Here are some entries; quote each one exactly.

(Records shown Opens)

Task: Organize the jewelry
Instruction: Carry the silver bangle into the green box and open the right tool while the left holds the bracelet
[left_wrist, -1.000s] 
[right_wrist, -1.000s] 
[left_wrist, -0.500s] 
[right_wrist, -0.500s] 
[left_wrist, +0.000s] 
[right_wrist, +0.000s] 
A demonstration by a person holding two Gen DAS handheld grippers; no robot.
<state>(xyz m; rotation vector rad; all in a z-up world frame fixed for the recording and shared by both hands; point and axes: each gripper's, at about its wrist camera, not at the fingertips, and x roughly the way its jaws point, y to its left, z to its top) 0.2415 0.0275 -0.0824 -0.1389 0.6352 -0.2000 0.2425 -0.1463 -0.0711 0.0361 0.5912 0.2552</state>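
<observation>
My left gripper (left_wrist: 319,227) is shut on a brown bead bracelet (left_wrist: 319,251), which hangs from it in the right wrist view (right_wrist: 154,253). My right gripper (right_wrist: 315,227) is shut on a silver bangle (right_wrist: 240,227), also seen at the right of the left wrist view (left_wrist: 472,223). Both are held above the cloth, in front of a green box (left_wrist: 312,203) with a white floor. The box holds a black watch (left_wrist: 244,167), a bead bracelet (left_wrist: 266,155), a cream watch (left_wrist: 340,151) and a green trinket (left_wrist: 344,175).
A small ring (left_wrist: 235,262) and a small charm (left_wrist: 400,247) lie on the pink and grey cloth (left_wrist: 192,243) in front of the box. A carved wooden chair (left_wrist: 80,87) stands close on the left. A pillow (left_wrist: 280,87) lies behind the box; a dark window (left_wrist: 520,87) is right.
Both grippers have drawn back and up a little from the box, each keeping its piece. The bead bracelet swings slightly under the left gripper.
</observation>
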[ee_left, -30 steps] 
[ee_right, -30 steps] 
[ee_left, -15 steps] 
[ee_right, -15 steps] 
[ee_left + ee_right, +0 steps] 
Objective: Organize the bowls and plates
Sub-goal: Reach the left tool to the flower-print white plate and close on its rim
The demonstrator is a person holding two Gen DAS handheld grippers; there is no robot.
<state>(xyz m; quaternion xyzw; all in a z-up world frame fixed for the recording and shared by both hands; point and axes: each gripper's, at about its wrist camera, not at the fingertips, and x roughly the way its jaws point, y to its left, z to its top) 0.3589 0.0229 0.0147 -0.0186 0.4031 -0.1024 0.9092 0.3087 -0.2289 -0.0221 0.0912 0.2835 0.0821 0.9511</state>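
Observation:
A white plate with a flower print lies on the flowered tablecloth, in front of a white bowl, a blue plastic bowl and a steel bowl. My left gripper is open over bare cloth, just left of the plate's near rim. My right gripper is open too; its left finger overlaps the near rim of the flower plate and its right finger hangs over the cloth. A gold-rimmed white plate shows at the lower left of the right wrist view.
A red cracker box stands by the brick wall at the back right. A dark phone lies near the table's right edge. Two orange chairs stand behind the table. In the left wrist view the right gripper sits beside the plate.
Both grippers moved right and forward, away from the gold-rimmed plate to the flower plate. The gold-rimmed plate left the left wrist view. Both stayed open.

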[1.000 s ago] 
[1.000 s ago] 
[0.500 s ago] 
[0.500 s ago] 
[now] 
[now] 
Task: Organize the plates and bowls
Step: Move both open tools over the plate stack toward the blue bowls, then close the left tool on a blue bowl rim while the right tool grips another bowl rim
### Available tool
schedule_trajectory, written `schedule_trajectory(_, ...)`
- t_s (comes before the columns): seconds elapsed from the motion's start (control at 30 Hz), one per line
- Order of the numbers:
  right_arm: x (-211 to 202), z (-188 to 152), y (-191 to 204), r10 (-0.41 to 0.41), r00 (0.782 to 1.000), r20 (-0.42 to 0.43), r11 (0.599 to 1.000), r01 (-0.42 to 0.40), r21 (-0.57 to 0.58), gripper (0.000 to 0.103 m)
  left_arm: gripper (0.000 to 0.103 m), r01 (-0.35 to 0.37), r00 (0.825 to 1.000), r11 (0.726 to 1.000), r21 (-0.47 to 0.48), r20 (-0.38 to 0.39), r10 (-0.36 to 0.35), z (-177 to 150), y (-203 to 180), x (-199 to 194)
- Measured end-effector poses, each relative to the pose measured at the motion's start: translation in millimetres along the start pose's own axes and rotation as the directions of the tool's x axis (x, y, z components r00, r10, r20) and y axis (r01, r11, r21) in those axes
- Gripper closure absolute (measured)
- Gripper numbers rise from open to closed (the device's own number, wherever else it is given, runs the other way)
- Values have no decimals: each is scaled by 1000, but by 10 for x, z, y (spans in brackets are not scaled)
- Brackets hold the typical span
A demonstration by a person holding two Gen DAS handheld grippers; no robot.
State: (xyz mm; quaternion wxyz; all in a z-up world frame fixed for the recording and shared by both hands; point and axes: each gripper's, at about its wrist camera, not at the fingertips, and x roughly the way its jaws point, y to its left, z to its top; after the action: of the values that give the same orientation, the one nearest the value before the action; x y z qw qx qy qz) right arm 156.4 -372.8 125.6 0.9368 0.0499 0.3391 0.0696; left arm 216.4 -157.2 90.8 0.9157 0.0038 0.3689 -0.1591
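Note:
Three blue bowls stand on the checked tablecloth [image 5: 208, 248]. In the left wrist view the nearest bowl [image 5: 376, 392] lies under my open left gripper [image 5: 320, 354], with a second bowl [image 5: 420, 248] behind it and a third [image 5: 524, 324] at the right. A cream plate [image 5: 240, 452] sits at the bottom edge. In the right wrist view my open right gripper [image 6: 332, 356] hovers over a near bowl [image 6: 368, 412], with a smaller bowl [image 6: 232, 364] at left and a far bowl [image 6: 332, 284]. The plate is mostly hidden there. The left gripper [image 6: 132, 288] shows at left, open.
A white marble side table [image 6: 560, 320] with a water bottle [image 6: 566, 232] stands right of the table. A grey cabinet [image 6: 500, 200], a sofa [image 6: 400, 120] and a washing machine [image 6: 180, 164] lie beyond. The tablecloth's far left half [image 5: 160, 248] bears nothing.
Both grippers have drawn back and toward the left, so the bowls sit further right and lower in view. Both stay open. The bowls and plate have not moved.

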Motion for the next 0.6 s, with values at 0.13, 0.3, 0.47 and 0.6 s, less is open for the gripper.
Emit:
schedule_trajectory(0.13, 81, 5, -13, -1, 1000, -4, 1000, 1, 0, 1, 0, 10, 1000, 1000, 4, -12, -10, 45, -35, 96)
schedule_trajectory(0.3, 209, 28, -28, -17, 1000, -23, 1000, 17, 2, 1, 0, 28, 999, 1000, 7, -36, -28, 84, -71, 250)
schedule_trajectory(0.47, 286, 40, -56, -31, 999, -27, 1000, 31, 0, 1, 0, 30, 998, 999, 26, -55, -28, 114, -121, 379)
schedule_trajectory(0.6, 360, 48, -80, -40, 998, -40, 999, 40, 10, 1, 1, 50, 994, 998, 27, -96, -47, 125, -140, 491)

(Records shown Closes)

*Output of the exercise*:
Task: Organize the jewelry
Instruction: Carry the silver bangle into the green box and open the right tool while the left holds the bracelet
[left_wrist, -1.000s] 
[right_wrist, -1.000s] 
[left_wrist, -0.500s] 
[right_wrist, -0.500s] 
[left_wrist, +0.000s] 
[right_wrist, +0.000s] 
A demonstration by a person holding two Gen DAS handheld grippers; no robot.
<state>(xyz m; rotation vector rad; all in a z-up world frame fixed for the recording and shared by both hands; point and axes: each gripper's, at about its wrist camera, not at the fingertips, and x roughly the way its jaws point, y to its left, z to its top) 0.2415 0.0275 -0.0824 -0.1389 0.6352 -0.2000 0.2425 -0.1463 -0.0711 0.0361 0.5912 0.2552</state>
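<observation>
My left gripper (left_wrist: 319,227) is shut on a brown bead bracelet (left_wrist: 319,251), which hangs from it in the right wrist view (right_wrist: 154,253). My right gripper (right_wrist: 315,227) is shut on a silver bangle (right_wrist: 240,227), also seen at the right of the left wrist view (left_wrist: 472,223). Both are held above the cloth, in front of a green box (left_wrist: 312,203) with a white floor. The box holds a black watch (left_wrist: 244,167), a bead bracelet (left_wrist: 266,155), a cream watch (left_wrist: 340,151) and a green trinket (left_wrist: 344,175).
A small ring (left_wrist: 235,262) and a small charm (left_wrist: 400,247) lie on the pink and grey cloth (left_wrist: 192,243) in front of the box. A carved wooden chair (left_wrist: 80,87) stands close on the left. A pillow (left_wrist: 280,87) lies behind the box; a dark window (left_wrist: 520,87) is right.
Both grippers have drawn back and up a little from the box, each keeping its piece. The bead bracelet swings slightly under the left gripper.
</observation>
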[ee_left, -30 steps] 
[ee_right, -30 steps] 
[ee_left, -15 steps] 
[ee_right, -15 steps] 
[ee_left + ee_right, +0 steps] 
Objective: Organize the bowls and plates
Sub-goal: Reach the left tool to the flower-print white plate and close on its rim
The demonstrator is a person holding two Gen DAS handheld grippers; there is no robot.
<state>(xyz m; quaternion xyzw; all in a z-up world frame fixed for the recording and shared by both hands; point and axes: each gripper's, at about its wrist camera, not at the fingertips, and x roughly the way its jaws point, y to its left, z to its top) 0.3589 0.0229 0.0147 -0.0186 0.4031 -0.1024 0.9092 0.3087 -0.2289 -0.0221 0.0912 0.2835 0.0821 0.9511</state>
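Observation:
A white plate with a flower print lies on the flowered tablecloth, in front of a white bowl, a blue plastic bowl and a steel bowl. My left gripper is open over bare cloth, just left of the plate's near rim. My right gripper is open too; its left finger overlaps the near rim of the flower plate and its right finger hangs over the cloth. A gold-rimmed white plate shows at the lower left of the right wrist view.
A red cracker box stands by the brick wall at the back right. A dark phone lies near the table's right edge. Two orange chairs stand behind the table. In the left wrist view the right gripper sits beside the plate.
Both grippers moved right and forward, away from the gold-rimmed plate to the flower plate. The gold-rimmed plate left the left wrist view. Both stayed open.
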
[1.000 s ago] 
[1.000 s ago] 
[0.500 s ago] 
[0.500 s ago] 
[now] 
[now] 
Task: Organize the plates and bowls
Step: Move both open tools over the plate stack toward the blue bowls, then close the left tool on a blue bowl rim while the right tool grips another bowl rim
### Available tool
schedule_trajectory, written `schedule_trajectory(_, ...)`
- t_s (comes before the columns): seconds elapsed from the motion's start (control at 30 Hz), one per line
- Order of the numbers:
  right_arm: x (-211 to 202), z (-188 to 152), y (-191 to 204), r10 (-0.41 to 0.41), r00 (0.782 to 1.000), r20 (-0.42 to 0.43), r11 (0.599 to 1.000), r01 (-0.42 to 0.40), r21 (-0.57 to 0.58), gripper (0.000 to 0.103 m)
  left_arm: gripper (0.000 to 0.103 m), r01 (-0.35 to 0.37), r00 (0.825 to 1.000), r11 (0.726 to 1.000), r21 (-0.47 to 0.48), r20 (-0.38 to 0.39), r10 (-0.36 to 0.35), z (-177 to 150), y (-203 to 180), x (-199 to 194)
- Measured end-effector poses, each relative to the pose measured at the motion's start: translation in millimetres along the start pose's own axes and rotation as the directions of the tool's x axis (x, y, z components r00, r10, r20) and y axis (r01, r11, r21) in those axes
- Gripper closure absolute (measured)
- Gripper numbers rise from open to closed (the device's own number, wherever else it is given, runs the other way)
- Values have no decimals: each is scaled by 1000, but by 10 for x, z, y (spans in brackets are not scaled)
- Brackets hold the typical span
A demonstration by a person holding two Gen DAS handheld grippers; no robot.
State: (xyz mm; quaternion wxyz; all in a z-up world frame fixed for the recording and shared by both hands; point and axes: each gripper's, at about its wrist camera, not at the fingertips, and x roughly the way its jaws point, y to its left, z to its top; after the action: of the values that give the same orientation, the one nearest the value before the action; x y z qw qx qy qz) right arm 156.4 -372.8 125.6 0.9368 0.0499 0.3391 0.0696; left arm 216.4 -157.2 90.8 0.9157 0.0038 0.3689 -0.1591
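Note:
Three blue bowls stand on the checked tablecloth [image 5: 208, 248]. In the left wrist view the nearest bowl [image 5: 376, 392] lies under my open left gripper [image 5: 320, 354], with a second bowl [image 5: 420, 248] behind it and a third [image 5: 524, 324] at the right. A cream plate [image 5: 240, 452] sits at the bottom edge. In the right wrist view my open right gripper [image 6: 332, 356] hovers over a near bowl [image 6: 368, 412], with a smaller bowl [image 6: 232, 364] at left and a far bowl [image 6: 332, 284]. The plate is mostly hidden there. The left gripper [image 6: 132, 288] shows at left, open.
A white marble side table [image 6: 560, 320] with a water bottle [image 6: 566, 232] stands right of the table. A grey cabinet [image 6: 500, 200], a sofa [image 6: 400, 120] and a washing machine [image 6: 180, 164] lie beyond. The tablecloth's far left half [image 5: 160, 248] bears nothing.
Both grippers have drawn back and toward the left, so the bowls sit further right and lower in view. Both stay open. The bowls and plate have not moved.
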
Motion for the next 0.6 s, with values at 0.13, 0.3, 0.47 and 0.6 s, less is open for the gripper.
Emit:
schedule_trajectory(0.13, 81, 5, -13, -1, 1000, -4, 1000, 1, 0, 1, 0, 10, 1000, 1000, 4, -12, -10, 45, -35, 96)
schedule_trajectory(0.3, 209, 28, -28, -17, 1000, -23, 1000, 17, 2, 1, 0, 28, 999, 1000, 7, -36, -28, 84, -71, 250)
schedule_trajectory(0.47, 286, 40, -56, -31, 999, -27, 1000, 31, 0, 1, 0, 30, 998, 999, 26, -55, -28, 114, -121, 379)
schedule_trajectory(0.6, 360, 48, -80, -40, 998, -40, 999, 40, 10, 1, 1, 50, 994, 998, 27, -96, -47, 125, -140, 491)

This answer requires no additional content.